== Segment start ==
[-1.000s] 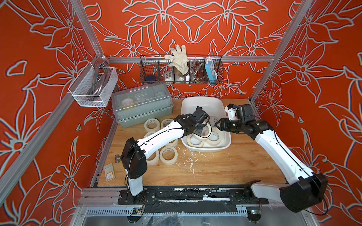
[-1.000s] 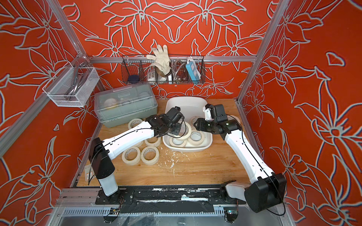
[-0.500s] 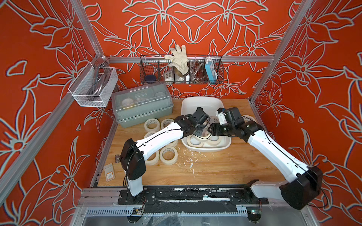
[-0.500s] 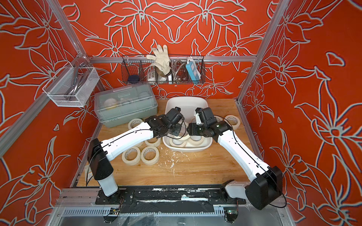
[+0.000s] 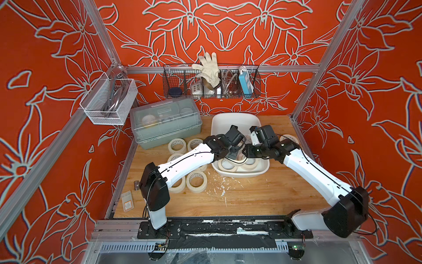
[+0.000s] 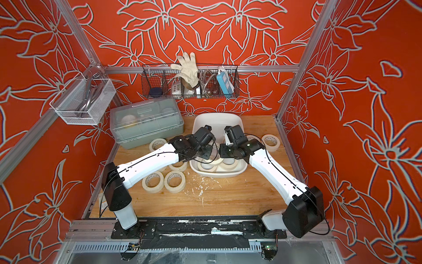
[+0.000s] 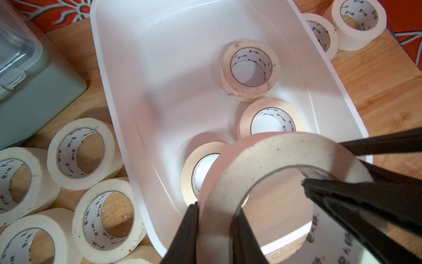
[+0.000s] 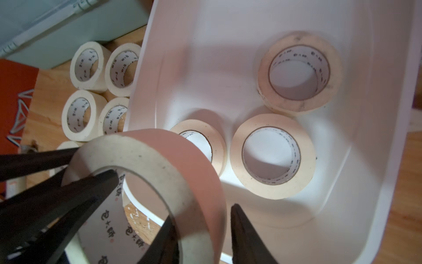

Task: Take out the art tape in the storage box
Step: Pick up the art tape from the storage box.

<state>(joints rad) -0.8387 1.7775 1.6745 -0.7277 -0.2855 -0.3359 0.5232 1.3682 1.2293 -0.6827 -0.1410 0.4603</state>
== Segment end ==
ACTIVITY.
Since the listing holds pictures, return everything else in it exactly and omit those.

RESULT OF THIS TASK.
[-1.000s] 
[-1.000s] 
[-0.500s] 
[-0.500s] 
[+0.000s] 
[+0.000s] 
[+0.000s] 
[+0.000s] 

Task: Take out the art tape in the storage box
Step: Pick up the art tape from the storage box.

<state>(joints rad) -0.8387 1.7775 1.6745 -0.7277 -0.2855 -0.3359 0.5232 1.3682 1.2293 -0.6827 -0.1410 0.4603</state>

The output above is complete.